2024 – Magnetic flux microconcentrators based on magnetic metasurfaces

Relevant to TAČR / CHIST-ERA project TH77010001 MetaMagIC: Magnetic Metasurfaces for sustainable Information and Communication technologies  

Output n° TH77010001-V01

About the project

The MetaMagIC project aims to develop a novel approach to efficiently and homogeneously concentrate magnetic flux and collect energy from weak low-frequency magnetic fields, at small scales, that will radically improve the efficiency of the next-generation of sensors and magnetic harvesters. Over the period of project implementation, the goal is to design, test, and optimize configurations of magnetic flux concentrators (MFC) based on engineered metasurfaces.

About the functional sample

Here, we specifically focus on on-chip planar devices with extended applicable field range. In the first-generation of micro-MFCs with continuous concentrators (miniaturized version of macrodevices), the performance and reliability were hindered by the presence of magnetic domains with their configuration depending on local defects and previous magnetic history. The study (joint with partners) of such MFCs was published in Advanced Materials Technologies [DOI: 10.1002/admt.202300177]. In addition, the external field range giving a linear response (i.e., constant gain) was only a few mT, often less than 1 mT.

To address these issues, here we present micro-MFC formed from metasurfaces – coupled disks with each hosting a magnetic vortex, i.e., well-defined magnetic state.

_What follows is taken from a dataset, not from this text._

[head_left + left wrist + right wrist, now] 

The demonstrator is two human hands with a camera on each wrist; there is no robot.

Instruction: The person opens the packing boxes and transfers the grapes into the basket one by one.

The aim is to obtain on-chip micro-MFC with extended linear response to the external field while keeping reasonable gain (amplification). The sensing/useful area is designed to be 1 µm in diameter. Here, we focus on tuning the linearity range and gain via geometrical factors. Aside from more sensitive field sensing, such micro-MFC can be used for localized field amplification – useful for microscopy techniques where application of magnetic field at the sample level is challenging (low-energy electron microscopy, photoemission electron microscopy).

Figures 1-3 successively depict examples of micromagnetic modeling, fabricated structures, and experimental investigation of disk-based MFCs, respectively. The linear field range is significantly extended (Figure 1) and for large disk thickness and small gaps among disks, one can obtain gains on par with continuous MFCs (reaching ~1.5). The gain is larger for thicker structures. An additional tuning parameter is the disk diameter. Large disks have a higher susceptibility but saturate faster and thus reduce the usable field range. A good compromise was identified for diameters around 400 nm. A similar situation pertains to the disk spacing: smaller gaps lead to enhanced gain at the expense of reduced linear field range. Interestingly, the gain does not significantly increase for gaps below 40 nm, except for touching disks, where the response is highly non-linear with the applied field.

Figure 1 : Example of micromagnetic modeling of disk-based MFC. The total MFC size is 10 µm, central gap 1 µm. Disk diameter 400 nm, gap among disks 40 nm, and thickness 80 nm. Gain is ~1.44 up to 36 mT.

Figure 2 : Scanning electron microscopy micrographs of MFCs based on coupled nanodisks. While the constituent disk diameter is kept at 400 nm, the disk spacing varies (60 nm in the left panel and 100 nm for the right panel). The MFCs are 60-nm-thick and prepared with and without central sensing disks.

Figure 3 : (a) Lorentz transmission electron microscopy image of a planar MFC made from NiFe disks with the sensor disk in the center. Deflection of the vortex core (bright spot in the inset marked by yellow circle) is evaluated as a function of applied field along both x and y axes and compared with the reference disk. (b) Vortex core deflection as a function of applied field shows a linear response to the applied magnetic field up to +-40 mT. Comparison with a reference disk gives a gain of 1.2 along x and close to 1.0 along y. The gain along the concentrator is consistent with simulations.

Summary

We realized on-chip microscopic MFCs formed by metasurfaces with extended applicable magnetic field range – tens of mT instead of less than 1 mT for continuous planar concentrators of similar size – tens of microns. The design contains micro-MFC with various gaps among disks to provide different gains and field ranges. The smaller the gap, the higher the gain, and the smaller the field range. The same design was tested both on common Si substrates and electron-transparent SiN membranes that are useful for advanced magnetic microscopies. The presented sample is made of 60-nm-thick NiFe; using thicker structures and/or a material with a higher saturation magnetization, the gain can be increased further.